In-place operations are usually marked with a underscore postfix (e.g. add_ instead of add).

  1. View Returns a new tensor with the same data as the tensor but of a different shape.
  torch.randn(4, 4).view(16)
  1. Matrix
@ or torch.matmul or torch.mm - a1 @ a2 + a3
  - torch.mm does not broadcast
  - torch.bmm - batch matrix multiply
  - torch.einsum - Performs matrix multiplications and more (i.e. sums of products) using the Einstein summation convention
torch.dot - torch.dot(b1, b2)
torch.t() or Tensor.T - transpose
  1. Indexing
x = torch.arange(0, 10)
x, x[-1], x[1:3], x[:-2]
  1. Flatten & reshape
z = torch.arange(12).reshape(6,2)
z = z.flatten()
z = z.reshape(3,4)
  1. Squeeze & Unsqueeze
x = torch.randn(1, 10)
x = x.squeeze(0) # squeeze 0th dim - [10]
y = torch.randn(5, 5)
y = y.unsqueeze(1) # dim 1 - [5, 1, 5]
  1. Permutation
x = torch.rand(3, 48, 64)
y = transpose(0,1).transpose(1,2)
z = x.permute(1,2,0) # [48, 64, 3]
torch.equal(y, z) # True
  1. Concatentation
x = torch.arange(12, dtype=torch.float32).reshape((3,4))
y = torch.tensor([[2.0, 1, 4, 3],[1,2,3,4],[4,3,2,1]])

cat_rows = torch.cat((x, y), dim=0)
cat_cols = torch.cat((x, y), dim=1)
  1. Conversion between torch & numpy
x = torch.randn(5)
y = x.numpy()
z = torch.tensor(y)
  1. Tensor to Python data type
a = torch.tensor([3.5])
a, a.item(), float(a), int(a), x.tolist()
  1. Number of elements
  torch.rand(3,5).numel() # 15
  1. Casting
from sklearn.datasets import make_moons
X, y = make_moons(256, noise=0.1)
X = torch.tensor(X, dtype=torch.float32)
y = torch.from_numpy(y).type(torch.LongTensor)
  1. Find index of element
a = torch.tensor([1, 2, 3])
torch.where(a == 2)[0]

or

(a == 2).nonzero(as_tuple=True)
  1. nn.ReLU - inplace argument
a = torch.randn(2,3)
nn.ReLU(inplace=True)(a)

==> a is also updated additional insight

Backpropagation

By default, when we create a tensor, requires_grad is False. Use requires_grad_ method to change inplace or pass requires_grad=True when creating tensor.

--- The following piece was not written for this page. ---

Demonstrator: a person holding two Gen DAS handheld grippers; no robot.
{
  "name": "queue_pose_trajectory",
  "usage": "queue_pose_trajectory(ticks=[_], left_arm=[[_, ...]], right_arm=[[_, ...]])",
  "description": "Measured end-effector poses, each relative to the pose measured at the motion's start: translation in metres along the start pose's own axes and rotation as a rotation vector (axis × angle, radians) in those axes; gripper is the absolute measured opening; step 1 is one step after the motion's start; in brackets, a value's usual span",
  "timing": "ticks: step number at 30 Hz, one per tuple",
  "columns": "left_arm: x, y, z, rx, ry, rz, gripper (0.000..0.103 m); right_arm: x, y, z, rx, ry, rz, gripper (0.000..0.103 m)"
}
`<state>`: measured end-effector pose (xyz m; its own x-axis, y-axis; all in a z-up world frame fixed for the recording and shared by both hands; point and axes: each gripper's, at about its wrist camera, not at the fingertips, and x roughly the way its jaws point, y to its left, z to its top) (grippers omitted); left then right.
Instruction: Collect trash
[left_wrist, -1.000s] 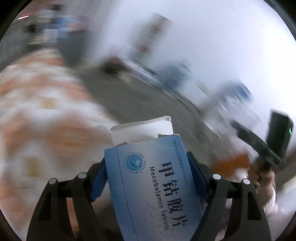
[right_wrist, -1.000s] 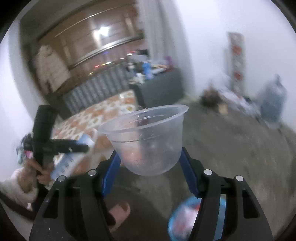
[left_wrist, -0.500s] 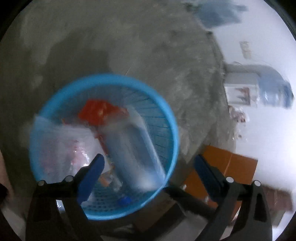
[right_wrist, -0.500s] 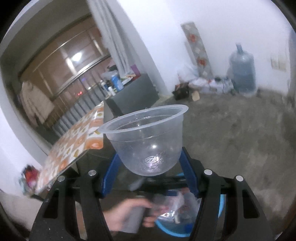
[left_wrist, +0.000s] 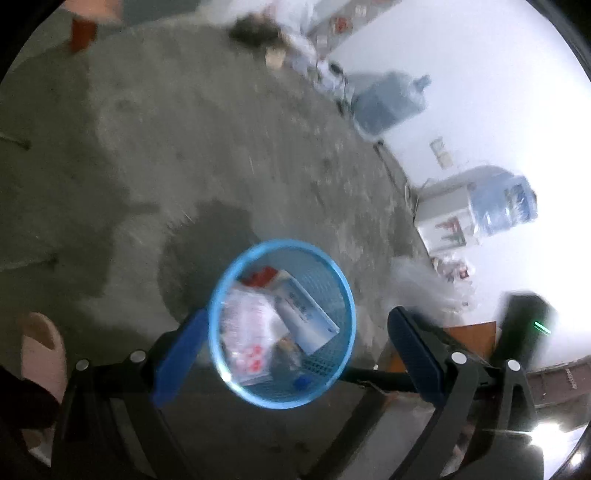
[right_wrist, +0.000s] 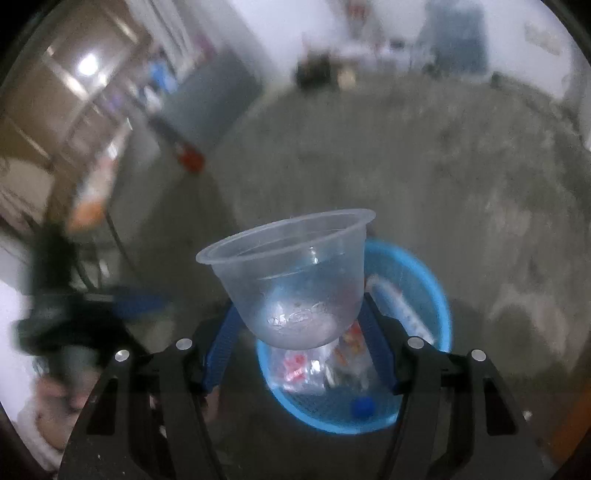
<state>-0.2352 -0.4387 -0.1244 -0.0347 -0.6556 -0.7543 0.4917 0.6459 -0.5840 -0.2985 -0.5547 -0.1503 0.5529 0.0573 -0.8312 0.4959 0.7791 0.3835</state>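
**A:** Take the blue basket (right_wrist: 441, 295) as the landmark. Where does the clear plastic cup (right_wrist: 291, 280) sit from it?

**B:** Above its near rim, a little to the left in the right wrist view. The right gripper (right_wrist: 295, 332) pinches the cup's lower wall from both sides, mouth tilted up and away. I judge the coming move is a short carry forward over the basket's mouth, then a release.

**A:** And the other hand?

**B:** The left gripper (left_wrist: 295, 347) hangs over the same basket (left_wrist: 343, 291), jaws spread wide with nothing between them. The right one is the one with work left.

**A:** Counts, big to small?

**B:** One basket. Inside it one blue-and-white box (left_wrist: 306, 310), lying slantwise; one crinkled wrapper (left_wrist: 247, 332); one small blue cap (right_wrist: 362, 408). One cup outside.
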Motion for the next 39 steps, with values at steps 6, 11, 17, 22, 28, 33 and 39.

  a = torch.ones(3, requires_grad=True)
  y = a.mean()
  y.backward()
  a.grad # tensor([0.3333, 0.3333, 0.3333])

GPU

x = torch.rand(dim, dim, device="cuda")
z = 2 * torch.ones(10, 10).to("cuda")

When generating random numbers, the seed between CPU and GPU is not synchronized. Hence, we need to set the seed on the GPU separately to ensure a reproducible code. Note that due to different GPU architectures, running the same code on different GPUs does not guarantee the same random numbers.

GPU operations have a separate seed we also want to set

if torch.cuda.is_available():
    torch.cuda.manual_seed(42)
    torch.cuda.manual_seed_all(42)

Additionally, some operations on a GPU are implemented stochastic for efficiency. We want to ensure that all operations are deterministic on GPU (if used) for reproducibility.

torch.backends.cudnn.deterministic = True
torch.backends.cudnn.benchmark = False

As background for CuDNN, it is important to realize that, for many operations, CuDNN has several implementations, let’s call them different algorithms. Now cudnn.deterministic will only allow those CuDNN algorithms that are (believed to be) deterministic. Now, usually CuDNN has heuristics as to which algorithm to pick, that, roughly, depend on the input shape, strides (aka memory layout) and dtype. Those heuristics cover a broad set of cases, but, as they are heuristics, they might pick a less efficient algorithm at times. In order to improve on using heuristics, if you set the cudnn.benchmark the CuDNN library will benchmark several algorithms and pick that which it found to be fastest. benchmark mode is good whenever your input sizes for your network do not vary. This way, cudnn will look for the optimal set of algorithms for that particular configuration (which takes some time). This usually leads to faster runtime. But if your input sizes changes at each iteration, then cudnn will benchmark every time a new size appears, possibly leading to worse runtime performances. As such it seems good practice to turn off cudnn.benchmark when turning on cudnn.deterministic.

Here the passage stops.